## Exercise directions
Transcribe the listing word for word. Begin at its first line and end with the line containing "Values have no".

##############################

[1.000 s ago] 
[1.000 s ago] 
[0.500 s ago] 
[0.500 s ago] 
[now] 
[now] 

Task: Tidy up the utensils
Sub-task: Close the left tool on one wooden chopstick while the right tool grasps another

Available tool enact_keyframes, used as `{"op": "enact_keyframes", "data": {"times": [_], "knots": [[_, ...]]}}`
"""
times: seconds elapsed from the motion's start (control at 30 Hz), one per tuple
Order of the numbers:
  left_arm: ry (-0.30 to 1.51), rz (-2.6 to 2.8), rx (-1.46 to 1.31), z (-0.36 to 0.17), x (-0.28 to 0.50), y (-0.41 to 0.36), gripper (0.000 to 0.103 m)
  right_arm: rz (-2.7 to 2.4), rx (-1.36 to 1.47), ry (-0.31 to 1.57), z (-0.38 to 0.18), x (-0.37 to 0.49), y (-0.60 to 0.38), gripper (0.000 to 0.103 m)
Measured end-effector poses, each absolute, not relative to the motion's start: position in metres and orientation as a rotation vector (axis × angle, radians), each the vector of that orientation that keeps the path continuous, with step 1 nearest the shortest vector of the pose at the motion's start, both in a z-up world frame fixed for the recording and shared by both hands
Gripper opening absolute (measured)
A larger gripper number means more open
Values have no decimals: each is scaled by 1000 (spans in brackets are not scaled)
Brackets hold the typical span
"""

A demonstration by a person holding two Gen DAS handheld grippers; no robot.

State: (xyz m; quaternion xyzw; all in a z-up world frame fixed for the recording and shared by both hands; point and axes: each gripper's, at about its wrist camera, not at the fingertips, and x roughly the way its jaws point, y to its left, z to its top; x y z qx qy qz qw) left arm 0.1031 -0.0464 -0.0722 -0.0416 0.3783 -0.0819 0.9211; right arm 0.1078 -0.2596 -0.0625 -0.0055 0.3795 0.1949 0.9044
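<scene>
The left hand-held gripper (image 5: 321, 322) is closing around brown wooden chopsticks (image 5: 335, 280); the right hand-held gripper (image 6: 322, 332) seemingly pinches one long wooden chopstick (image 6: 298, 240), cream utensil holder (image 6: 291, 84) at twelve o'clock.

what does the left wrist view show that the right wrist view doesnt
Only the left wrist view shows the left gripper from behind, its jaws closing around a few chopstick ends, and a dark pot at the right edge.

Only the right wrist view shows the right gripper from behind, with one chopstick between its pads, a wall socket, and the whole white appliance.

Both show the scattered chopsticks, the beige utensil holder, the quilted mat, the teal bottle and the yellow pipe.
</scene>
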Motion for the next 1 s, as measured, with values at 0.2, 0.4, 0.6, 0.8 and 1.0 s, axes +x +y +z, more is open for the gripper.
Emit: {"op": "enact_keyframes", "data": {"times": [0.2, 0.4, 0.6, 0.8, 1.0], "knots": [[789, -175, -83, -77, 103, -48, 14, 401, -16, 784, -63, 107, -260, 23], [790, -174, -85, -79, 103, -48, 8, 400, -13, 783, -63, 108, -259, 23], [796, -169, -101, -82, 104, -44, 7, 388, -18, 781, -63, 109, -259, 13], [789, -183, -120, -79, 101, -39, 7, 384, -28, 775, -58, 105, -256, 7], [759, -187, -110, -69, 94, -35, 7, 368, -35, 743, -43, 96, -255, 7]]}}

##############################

## Answer to this task
[1.000 s ago] 
[1.000 s ago] 
[0.500 s ago] 
[0.500 s ago] 
[now] 
[now] 

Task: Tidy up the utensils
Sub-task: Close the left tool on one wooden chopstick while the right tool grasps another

Available tool enact_keyframes, used as `{"op": "enact_keyframes", "data": {"times": [_], "knots": [[_, ...]]}}`
"""
times: seconds elapsed from the motion's start (control at 30 Hz), one per tuple
Order of the numbers:
  left_arm: ry (-0.30 to 1.51), rz (-2.6 to 2.8), rx (-1.46 to 1.31), z (-0.36 to 0.17), x (-0.28 to 0.50), y (-0.41 to 0.36), gripper (0.000 to 0.103 m)
  right_arm: rz (-2.7 to 2.4), rx (-1.36 to 1.47), ry (-0.31 to 1.57), z (-0.38 to 0.18), x (-0.37 to 0.49), y (-0.60 to 0.38), gripper (0.000 to 0.103 m)
Measured end-effector poses, each absolute, not relative to the motion's start: position in metres and orientation as a rotation vector (axis × angle, radians), each the vector of that orientation that keeps the path continuous, with step 1 nearest the shortest vector of the pose at the motion's start, both in a z-up world frame fixed for the recording and shared by both hands
Gripper opening absolute (measured)
A larger gripper number means more open
Values have no decimals: each is scaled by 1000 (spans in brackets are not scaled)

With the output given, the exercise is complete.